The data is to be repeated exactly, with the images removed.

═══

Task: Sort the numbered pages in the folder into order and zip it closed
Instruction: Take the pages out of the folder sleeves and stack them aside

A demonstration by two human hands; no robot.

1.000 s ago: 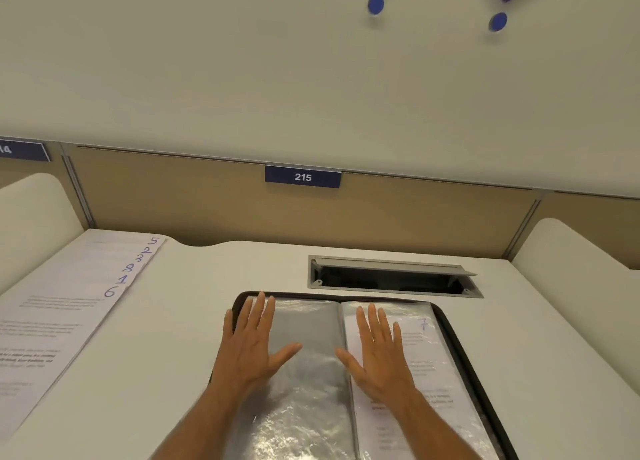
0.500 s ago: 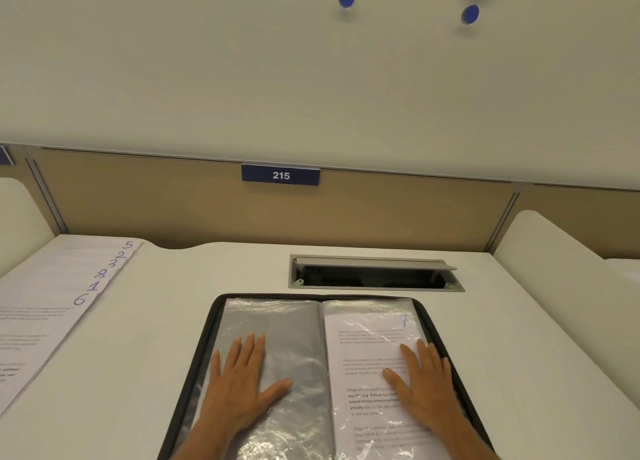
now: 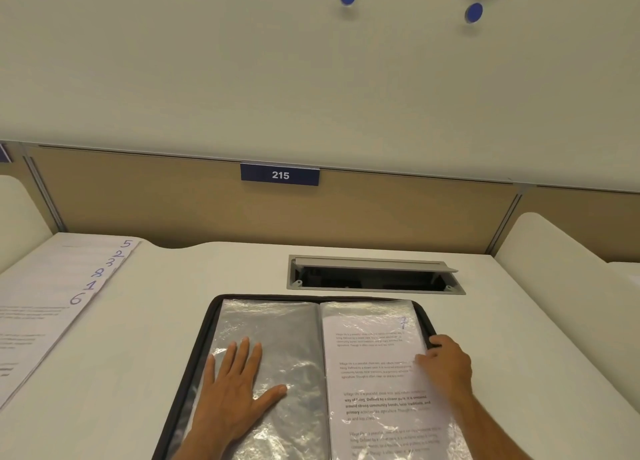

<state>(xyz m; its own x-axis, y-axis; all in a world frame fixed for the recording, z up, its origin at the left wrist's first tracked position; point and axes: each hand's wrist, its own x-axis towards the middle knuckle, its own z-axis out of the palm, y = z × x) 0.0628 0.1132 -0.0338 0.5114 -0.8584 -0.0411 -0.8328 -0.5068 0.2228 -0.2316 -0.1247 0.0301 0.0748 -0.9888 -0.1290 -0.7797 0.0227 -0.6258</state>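
Folder (image 3: 204, 338) lies open on the desk (image 3: 519, 338), black zip edge around clear sleeves; left hand (image 3: 235, 390) rests flat, fingers straight, on the empty left sleeve (image 3: 277, 328); right hand (image 3: 446, 362) curls its fingers round the right edge of the page marked 7 (image 3: 377, 383); fanned loose pages (image 3: 41, 293) lie well left of the folder; a cable hatch (image 3: 375, 275) sits just behind it.
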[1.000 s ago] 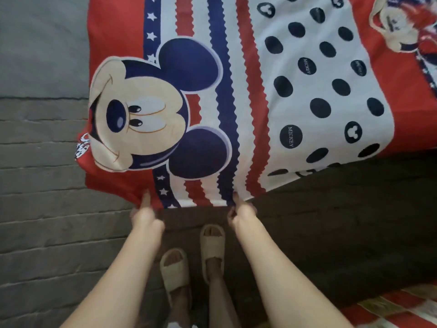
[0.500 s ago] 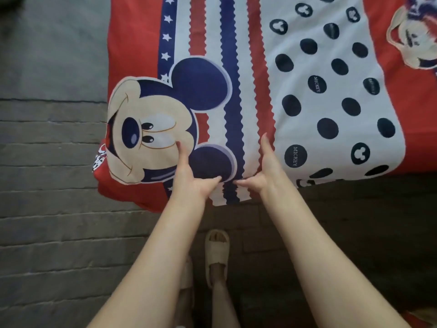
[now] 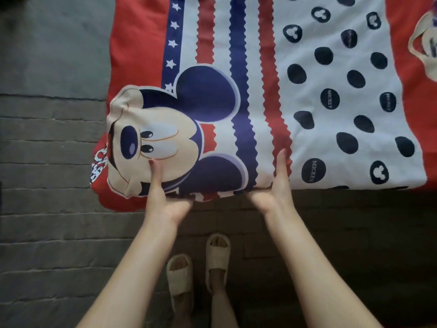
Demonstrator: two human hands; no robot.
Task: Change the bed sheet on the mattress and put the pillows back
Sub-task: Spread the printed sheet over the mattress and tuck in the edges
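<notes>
A red, white and blue cartoon-mouse bed sheet point(image 3: 246, 55) lies spread over the mattress, which it hides completely. I stand at its near edge. My left hand point(image 3: 163, 195) rests on the printed mouse face, fingers straight on the fabric and thumb spread along the sheet's edge. My right hand point(image 3: 276, 188) lies the same way on the red wavy stripe, with its thumb at the edge. The sheet's left corner hangs down over the side. No pillow is in view.
Grey brick floor point(image 3: 47, 162) runs along the left and under me. My feet in beige slippers point(image 3: 217, 259) stand just short of the bed's edge. A dark shadowed strip point(image 3: 366, 233) lies along the bed's near side at right.
A second ago both hands pinched the sheet's near edge. They have since let go, laid flat on top of the sheet and slid apart; the view has moved closer to the bed.
</notes>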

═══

Solution »
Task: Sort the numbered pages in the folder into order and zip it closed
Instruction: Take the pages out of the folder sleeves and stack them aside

A demonstration by two human hands; no robot.

1.000 s ago: 
0.500 s ago: 
now: 

<state>(xyz m; its own x-axis, y-axis; all in a world frame fixed for the recording, z up, its origin at the left wrist's first tracked position; point and axes: each hand's wrist, its own x-axis towards the middle knuckle, its own z-axis out of the palm, y = z × x) 0.0628 0.1132 -0.0338 0.5114 -0.8584 -0.0411 -0.8328 -0.5068 0.2228 -0.2316 -0.1247 0.0301 0.0748 -0.9888 -0.1290 -0.7797 0.0227 -0.6258</state>
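Folder (image 3: 204, 338) lies open on the desk (image 3: 519, 338), black zip edge around clear sleeves; left hand (image 3: 235, 390) rests flat, fingers straight, on the empty left sleeve (image 3: 277, 328); right hand (image 3: 446, 362) curls its fingers round the right edge of the page marked 7 (image 3: 377, 383); fanned loose pages (image 3: 41, 293) lie well left of the folder; a cable hatch (image 3: 375, 275) sits just behind it.
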[1.000 s ago] 
[0.500 s ago] 
[now] 
Demonstrator: two human hands; no robot.
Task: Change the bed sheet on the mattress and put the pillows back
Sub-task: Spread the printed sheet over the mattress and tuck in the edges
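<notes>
A red, white and blue cartoon-mouse bed sheet point(image 3: 246, 55) lies spread over the mattress, which it hides completely. I stand at its near edge. My left hand point(image 3: 163, 195) rests on the printed mouse face, fingers straight on the fabric and thumb spread along the sheet's edge. My right hand point(image 3: 276, 188) lies the same way on the red wavy stripe, with its thumb at the edge. The sheet's left corner hangs down over the side. No pillow is in view.
Grey brick floor point(image 3: 47, 162) runs along the left and under me. My feet in beige slippers point(image 3: 217, 259) stand just short of the bed's edge. A dark shadowed strip point(image 3: 366, 233) lies along the bed's near side at right.
A second ago both hands pinched the sheet's near edge. They have since let go, laid flat on top of the sheet and slid apart; the view has moved closer to the bed.
</notes>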

The exercise output is complete.